WASHINGTON — The House on Thursday passed a $4.1 trillion budget plan that promises deep cuts to social programs while paving the way for a Republican drive to rewrite the tax code later this year.

The 2018 House Republican budget reprises a controversial plan to turn Medicare into a voucher-like program for future retirees as well as the party’s efforts to repeal the “Obamacare” health law. Republicans controlling the chamber have no plans to actually implement those cuts while they pursue their tax overhaul.

Instead, the nonbinding budget’s chief purpose is to set the stage for a tax overhaul plan – likely to add $1.5 trillion or so to the deficit over the coming decade – that is the party’s top political priority as well as a longtime policy dream of key leaders like Speaker Paul Ryan.

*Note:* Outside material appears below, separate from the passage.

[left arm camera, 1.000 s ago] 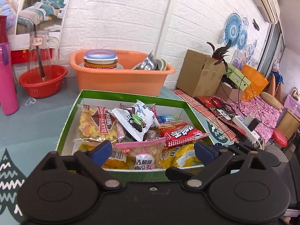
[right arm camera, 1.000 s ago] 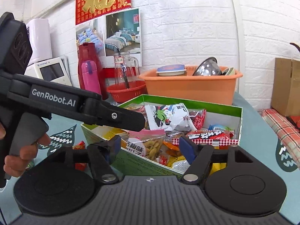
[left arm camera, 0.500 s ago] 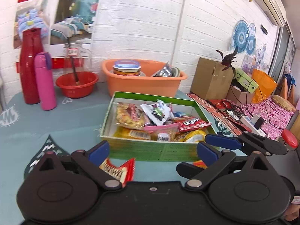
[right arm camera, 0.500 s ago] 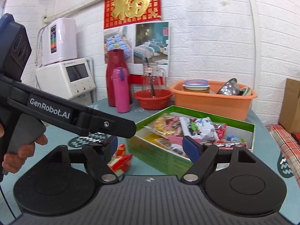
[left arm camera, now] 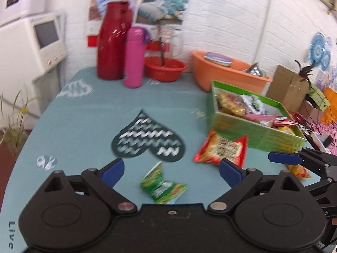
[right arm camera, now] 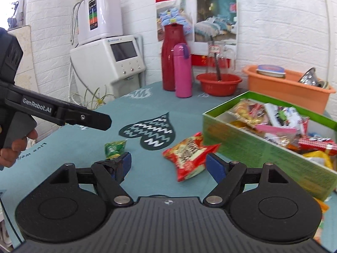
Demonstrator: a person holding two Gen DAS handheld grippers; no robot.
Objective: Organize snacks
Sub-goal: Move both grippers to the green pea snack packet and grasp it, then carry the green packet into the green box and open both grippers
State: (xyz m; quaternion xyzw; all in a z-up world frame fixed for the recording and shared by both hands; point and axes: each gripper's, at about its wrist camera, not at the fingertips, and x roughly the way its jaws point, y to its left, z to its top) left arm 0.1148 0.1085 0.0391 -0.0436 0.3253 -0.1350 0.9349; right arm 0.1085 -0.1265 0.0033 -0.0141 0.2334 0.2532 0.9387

The plan, passed by a near party-line vote of 219-206, calls for more than $5 trillion in spending cuts over the coming decade, promising to slash Medicaid by about $1 trillion over the next 10 years, cutting other health care costs, and forcing huge cuts to domestic programs funded in future years by Congress.

Maine’s representatives split their votes with Bruce Poliquin, a Republican, voting with the majority, and Chellie Pingree, a Democrat, voting with the minority.

“It’s a budget that will help grow our economy, and it’s a budget that will help rein in our debt,” said Ryan, R-Wis. “It reforms Medicaid. It strengthens Medicare.”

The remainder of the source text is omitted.